## WHAT THE TASK ASKS
In the data below, the answer is the run of lines from the line containing "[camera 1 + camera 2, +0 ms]" through the line containing "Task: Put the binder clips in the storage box", both included; print it exactly and nothing else.

-----

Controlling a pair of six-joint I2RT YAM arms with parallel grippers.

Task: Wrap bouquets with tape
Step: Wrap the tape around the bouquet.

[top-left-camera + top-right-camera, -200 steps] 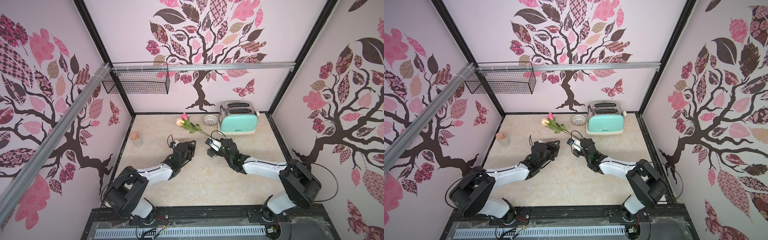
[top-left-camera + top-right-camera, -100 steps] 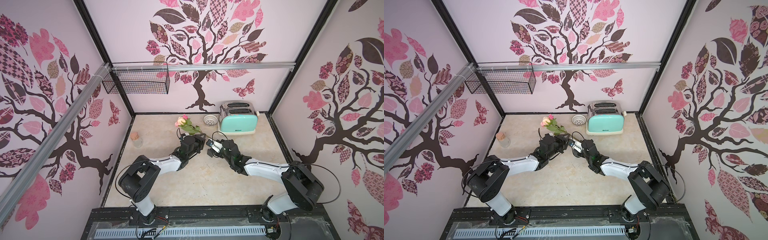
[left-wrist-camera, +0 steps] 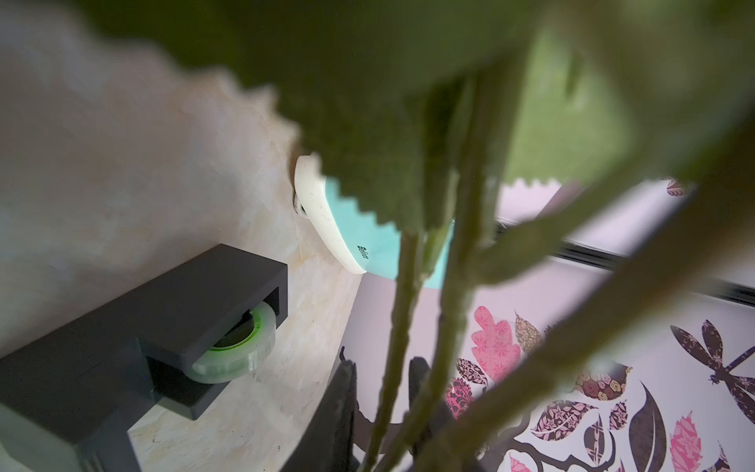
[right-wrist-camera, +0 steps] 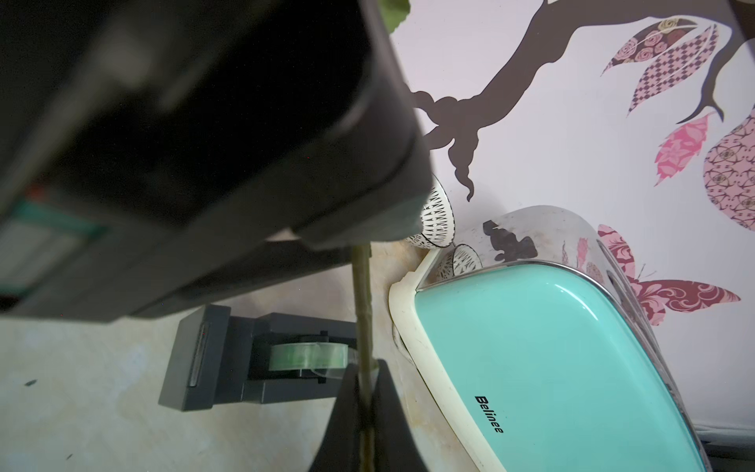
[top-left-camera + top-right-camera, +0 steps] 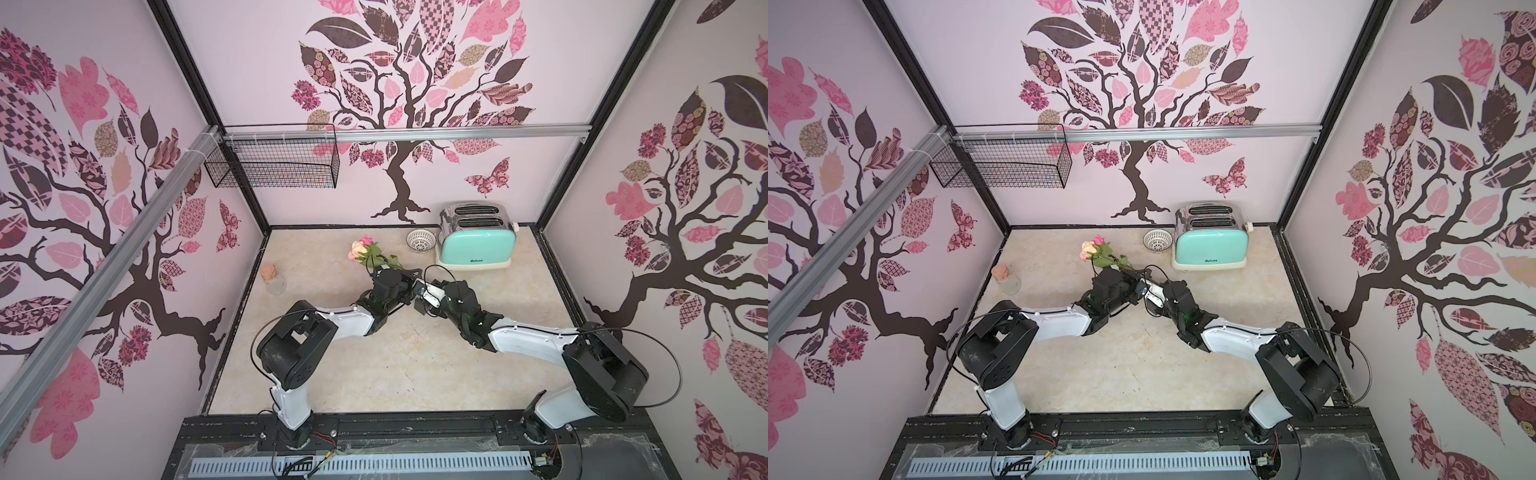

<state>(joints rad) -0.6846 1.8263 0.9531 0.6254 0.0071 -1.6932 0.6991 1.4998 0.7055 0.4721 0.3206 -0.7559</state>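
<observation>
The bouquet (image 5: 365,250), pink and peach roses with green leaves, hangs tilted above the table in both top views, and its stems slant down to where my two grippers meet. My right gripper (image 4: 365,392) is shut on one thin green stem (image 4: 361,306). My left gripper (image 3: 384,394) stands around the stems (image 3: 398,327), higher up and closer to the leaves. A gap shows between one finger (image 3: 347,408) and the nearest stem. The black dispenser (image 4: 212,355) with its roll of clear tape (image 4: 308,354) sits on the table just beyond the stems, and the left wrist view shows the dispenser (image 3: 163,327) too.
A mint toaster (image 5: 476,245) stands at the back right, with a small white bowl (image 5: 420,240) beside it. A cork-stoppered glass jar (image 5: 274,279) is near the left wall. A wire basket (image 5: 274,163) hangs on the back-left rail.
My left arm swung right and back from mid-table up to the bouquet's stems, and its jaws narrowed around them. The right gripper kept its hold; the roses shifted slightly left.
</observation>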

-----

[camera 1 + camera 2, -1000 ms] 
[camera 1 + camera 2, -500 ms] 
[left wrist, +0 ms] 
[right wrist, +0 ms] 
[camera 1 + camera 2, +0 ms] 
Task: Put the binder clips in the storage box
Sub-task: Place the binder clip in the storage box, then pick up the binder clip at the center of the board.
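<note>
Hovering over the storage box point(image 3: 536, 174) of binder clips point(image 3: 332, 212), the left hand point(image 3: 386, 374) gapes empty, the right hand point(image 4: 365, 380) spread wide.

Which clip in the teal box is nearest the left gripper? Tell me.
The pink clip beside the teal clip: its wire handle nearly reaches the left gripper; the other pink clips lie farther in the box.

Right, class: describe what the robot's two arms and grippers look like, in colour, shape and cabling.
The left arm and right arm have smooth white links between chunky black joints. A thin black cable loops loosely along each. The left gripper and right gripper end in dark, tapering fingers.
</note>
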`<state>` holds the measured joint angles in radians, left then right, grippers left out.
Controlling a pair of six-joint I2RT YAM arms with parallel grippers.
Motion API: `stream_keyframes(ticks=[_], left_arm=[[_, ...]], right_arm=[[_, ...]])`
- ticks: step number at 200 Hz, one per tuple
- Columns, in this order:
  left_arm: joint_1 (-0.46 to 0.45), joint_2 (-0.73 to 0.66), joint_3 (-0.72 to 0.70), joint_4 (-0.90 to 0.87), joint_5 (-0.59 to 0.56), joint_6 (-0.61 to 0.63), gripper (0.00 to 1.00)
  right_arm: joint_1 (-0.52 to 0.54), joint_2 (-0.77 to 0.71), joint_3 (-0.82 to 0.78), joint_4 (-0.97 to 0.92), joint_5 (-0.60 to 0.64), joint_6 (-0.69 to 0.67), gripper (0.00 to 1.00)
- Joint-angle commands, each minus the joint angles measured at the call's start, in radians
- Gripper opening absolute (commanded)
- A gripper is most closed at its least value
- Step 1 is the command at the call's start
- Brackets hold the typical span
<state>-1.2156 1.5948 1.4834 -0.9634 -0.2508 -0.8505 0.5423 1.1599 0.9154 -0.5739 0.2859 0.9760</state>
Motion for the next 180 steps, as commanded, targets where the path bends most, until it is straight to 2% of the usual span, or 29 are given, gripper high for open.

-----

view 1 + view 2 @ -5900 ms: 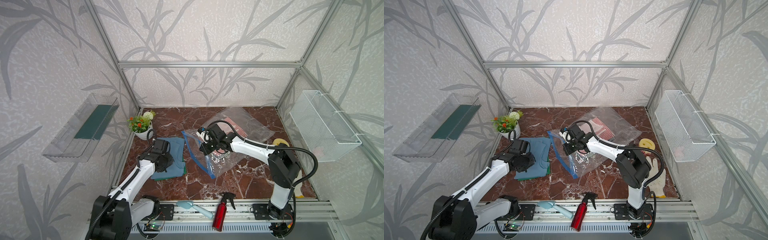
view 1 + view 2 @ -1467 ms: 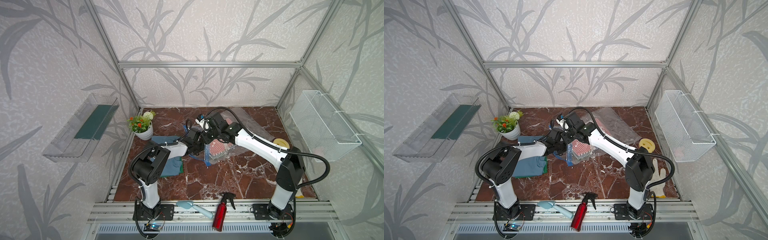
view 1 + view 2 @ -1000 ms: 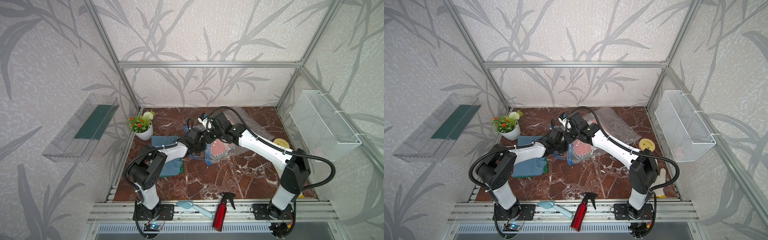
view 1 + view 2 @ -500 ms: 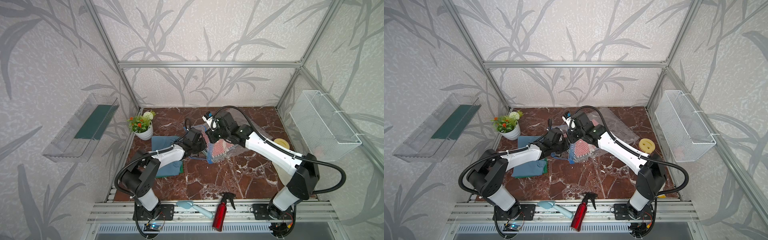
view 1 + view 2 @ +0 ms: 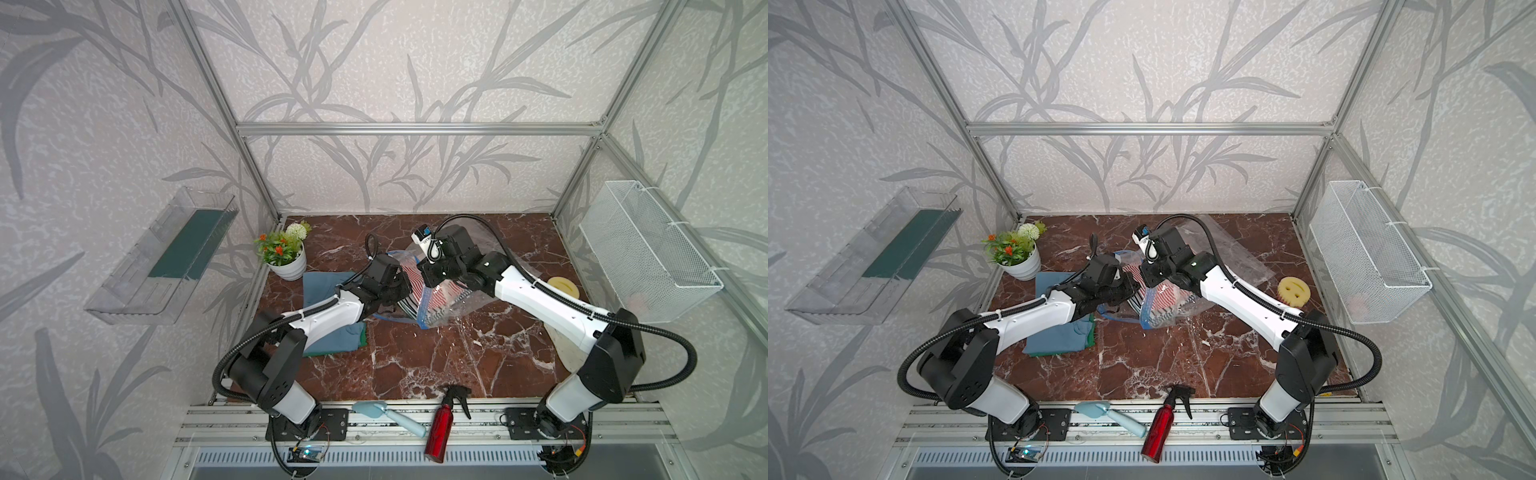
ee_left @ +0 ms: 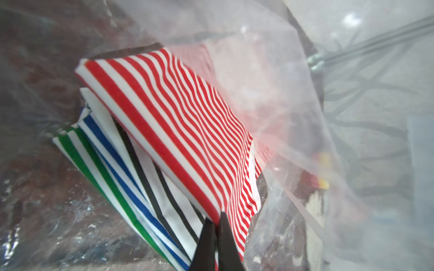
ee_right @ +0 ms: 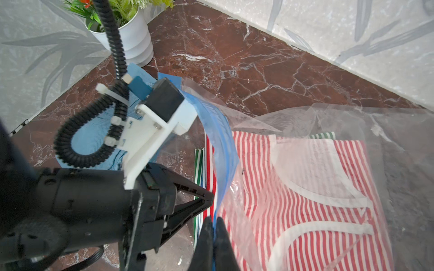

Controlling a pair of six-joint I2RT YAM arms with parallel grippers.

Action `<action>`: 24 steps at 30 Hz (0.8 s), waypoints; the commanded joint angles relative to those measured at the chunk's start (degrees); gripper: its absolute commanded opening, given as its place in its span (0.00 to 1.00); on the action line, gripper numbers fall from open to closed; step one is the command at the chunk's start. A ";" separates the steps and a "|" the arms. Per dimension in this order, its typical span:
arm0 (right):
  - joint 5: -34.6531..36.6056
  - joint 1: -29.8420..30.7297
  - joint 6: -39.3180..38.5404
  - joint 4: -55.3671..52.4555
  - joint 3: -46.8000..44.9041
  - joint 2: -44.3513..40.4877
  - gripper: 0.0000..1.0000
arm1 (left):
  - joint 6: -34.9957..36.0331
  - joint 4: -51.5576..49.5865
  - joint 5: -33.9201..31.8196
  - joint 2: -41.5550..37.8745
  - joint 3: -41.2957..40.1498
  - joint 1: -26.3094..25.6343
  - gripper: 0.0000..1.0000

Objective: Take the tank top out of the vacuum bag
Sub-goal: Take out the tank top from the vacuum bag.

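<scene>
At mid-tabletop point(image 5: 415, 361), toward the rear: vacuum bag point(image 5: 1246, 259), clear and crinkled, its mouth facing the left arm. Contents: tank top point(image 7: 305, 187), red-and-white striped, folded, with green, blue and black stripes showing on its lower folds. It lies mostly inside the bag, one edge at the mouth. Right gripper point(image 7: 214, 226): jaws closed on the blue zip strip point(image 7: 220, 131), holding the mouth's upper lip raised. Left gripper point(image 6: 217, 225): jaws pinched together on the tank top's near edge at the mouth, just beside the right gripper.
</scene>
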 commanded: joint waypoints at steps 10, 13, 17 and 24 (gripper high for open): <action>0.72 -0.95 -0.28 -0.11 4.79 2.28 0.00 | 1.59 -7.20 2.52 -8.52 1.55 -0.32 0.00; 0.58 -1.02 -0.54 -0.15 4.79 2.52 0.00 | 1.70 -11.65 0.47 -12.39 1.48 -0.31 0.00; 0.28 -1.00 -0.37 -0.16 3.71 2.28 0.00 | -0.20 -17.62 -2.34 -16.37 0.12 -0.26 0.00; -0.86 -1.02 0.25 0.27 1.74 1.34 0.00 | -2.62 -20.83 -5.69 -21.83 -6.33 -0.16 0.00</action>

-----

## WRITTEN RESPONSE
[camera 1 + camera 2, +0 ms] 
Task: Put the binder clips in the storage box

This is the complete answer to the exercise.